Вопрос о переводе Центральной больницы УСВИТЛа поближе к приискам - в расположенный у Колымского моста поселок Дебин, был решен окончательно; а здесь, вблизи Магадана, должны были построить пионерлагерь «Северный Артек», чтобы дети вольнонаемных тружеников Крайнего севера не чувствовали себя обделенными. Бывшие больничные отделения перестраивались под нужды пионерского лагеря; выздоровевших больных выписывали и отправляли в другие лагеря, как правило, на прииски; часть больных вместе с фельдшерами перевозили на Левый берег в ремонтировавшееся там здание новой больницы. Инвалидов с неполитическими статьями вывезли в Магадан в Карпункт для отправки на материк.
В нашей больнице было четыре хирурга: Калицкий, Меерзон, Задор и ординатор гинекологического отделения Минин. Меерзон и Минин заканчивали свои лагерные сроки и вскоре должны были освободиться, а Калицкому доктор Доктор предложил поехать в больницу на Левый берег. У Калицкого было двадцать лет срока, и он предпочел поехать не в Дебин, а в районную больницу для заключенных на Чукотку, где незадолго до этого были разведаны богатые месторождения олова, золота, каменного угля; открывались прииски, шахты, лагеря, строилась больница и нужен был хирург. Врач был уверен, что дальше его уже не пошлют - дальше был Северный Ледовитый океан и Аляска.

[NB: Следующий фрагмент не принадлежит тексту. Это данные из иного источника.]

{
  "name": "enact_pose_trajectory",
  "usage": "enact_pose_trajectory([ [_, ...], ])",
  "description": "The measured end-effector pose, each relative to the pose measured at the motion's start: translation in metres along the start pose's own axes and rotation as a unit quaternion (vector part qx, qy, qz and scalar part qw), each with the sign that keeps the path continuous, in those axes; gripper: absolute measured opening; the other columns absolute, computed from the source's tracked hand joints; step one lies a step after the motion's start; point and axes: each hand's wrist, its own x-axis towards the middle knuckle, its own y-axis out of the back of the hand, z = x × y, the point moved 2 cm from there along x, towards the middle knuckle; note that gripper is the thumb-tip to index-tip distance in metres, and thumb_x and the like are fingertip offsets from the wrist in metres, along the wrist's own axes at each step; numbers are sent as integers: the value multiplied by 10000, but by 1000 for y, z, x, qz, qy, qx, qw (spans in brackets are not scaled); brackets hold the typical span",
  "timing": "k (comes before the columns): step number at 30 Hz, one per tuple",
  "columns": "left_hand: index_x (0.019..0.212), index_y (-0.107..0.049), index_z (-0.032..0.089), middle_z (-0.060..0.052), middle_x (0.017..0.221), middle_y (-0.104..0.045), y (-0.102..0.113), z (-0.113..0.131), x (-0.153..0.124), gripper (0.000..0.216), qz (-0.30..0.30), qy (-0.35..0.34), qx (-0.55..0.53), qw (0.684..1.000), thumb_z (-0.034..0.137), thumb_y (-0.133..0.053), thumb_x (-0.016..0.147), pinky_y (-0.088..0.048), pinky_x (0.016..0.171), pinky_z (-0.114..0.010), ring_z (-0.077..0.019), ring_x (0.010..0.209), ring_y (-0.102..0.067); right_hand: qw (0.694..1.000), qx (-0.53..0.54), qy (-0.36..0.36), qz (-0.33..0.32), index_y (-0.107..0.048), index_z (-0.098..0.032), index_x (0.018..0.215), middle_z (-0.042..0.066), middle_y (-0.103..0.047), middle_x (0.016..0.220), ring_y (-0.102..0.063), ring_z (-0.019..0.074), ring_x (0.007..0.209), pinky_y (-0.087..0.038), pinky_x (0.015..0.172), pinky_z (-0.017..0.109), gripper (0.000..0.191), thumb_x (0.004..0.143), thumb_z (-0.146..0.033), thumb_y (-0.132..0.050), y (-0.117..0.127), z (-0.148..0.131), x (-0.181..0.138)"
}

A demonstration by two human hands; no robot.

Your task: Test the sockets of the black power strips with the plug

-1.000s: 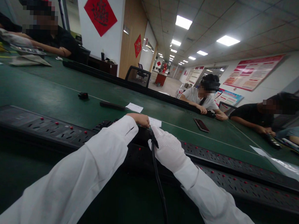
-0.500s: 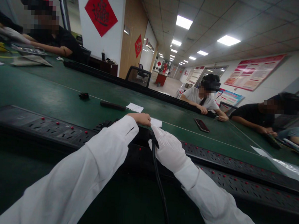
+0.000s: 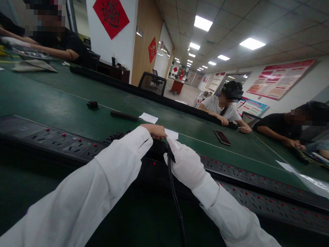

В старой больнице прежде всего перестраивалось хирургическое отделение. Оставшихся там больных, которым не требовались сложные хирургические операции, перевели в наше отделение. Более чем полгода у нас в отделении пролежал Силенко с лейкемией. Положение его все время ухудшалось, резко возросло количество лейкоцитов, сильно увеличилась селезенка, давила на органы брюшной полости, вызывая в результате скопления газов в кишечнике вздутие живота и сильные боли. Ежедневно приходилось ставить ему клизму. В одном из зарубежных журналов главный врач больницы Меерзон, получавший их из Москвы от своих родственников, прочел о методе лечения миелоидной лейкемии удалением селезенки с одновременным переливанием эритроцитной массы крови и инъекциями пенициллина. Терапевтическое лечение уже не давало эффекта, и Меерзон, с согласия Малинского, решил попробовать хирургический метод. Силенко долго не решался на операцию, но, в конце концов, согласился. Смерть заключенного в лагере, а тем более в больнице, была обычным явлением, и врач нес за это ответственность лишь перед своей совестью. В критических случаях это позволяло пренебрегать тезисом «не навреди» и применять рискованные способы лечения. Перед операцией Силенко назначили диетическое питание, так называемый «спецзаказ» - улучшенное питание из небольшого ассортимента высококачественных продуктов, которые получала больница в ограниченном количестве; и провели медикаментозную терапию, состоявшую, в основном, в применении сердечных средств и накачивании организма больного витаминами. Операция продолжалась более двух часов. Удаленная селезенка, вместо обычной массы в 150 - 200 граммов, весила более пяти килограммов. Во время операции Меерзон перевязал около тридцати кровеносных сосудов разной величины.
Якову Соломоновичу оставалось два месяца до освобождения из лагеря, и ему, как главврачу, разрешили жить за зоной. После операции он зашел отдохнуть в свою комнату на вольном поселке, поручив медсестре следить за больным. Проснувшись, Силенко почувствовал облегчение - не давила огромная селезенка. Но через некоторое время положение его резко ухудшилось: мертвенная бледность покрыла кожу, черты лица заострились, пульс едва прощупывался. Срочно вызвали доктора Задора, работавшего в хирургическом отделении, и Марлинского; а пришедший с вольного поселка Меерзон застал уже последние дыхания больного. Как показало вскрытие, прорвался один из крупных кровеносных сосудов, перевязанных хирургом.
В лагере блатные могли ни за что убить человека, до полусмерти избивали заключенных и надзиратели; конвоир мог застрелить зэк», подошедшего слишком близко к необозначенной на местности запретной зоне; но в больнице врачи до последней минуты боролись за жизнь даже обреченного больного. У нас в отделении лежал парализованный старик. У него был бульбарный паралич, он не мог глотать пищу, говорить, лежал неподвижно на кровати, мочился и испражнялся под себя. И все же в течение нескольких месяцев дважды в день я искусственно кормил его с помощью дуоденального зонда и двухсотграммового шприца. А в лагерной кухне ему приготавливали по рецепту врача еду из молочного и яичного порошка и сахара, мясные бульоны.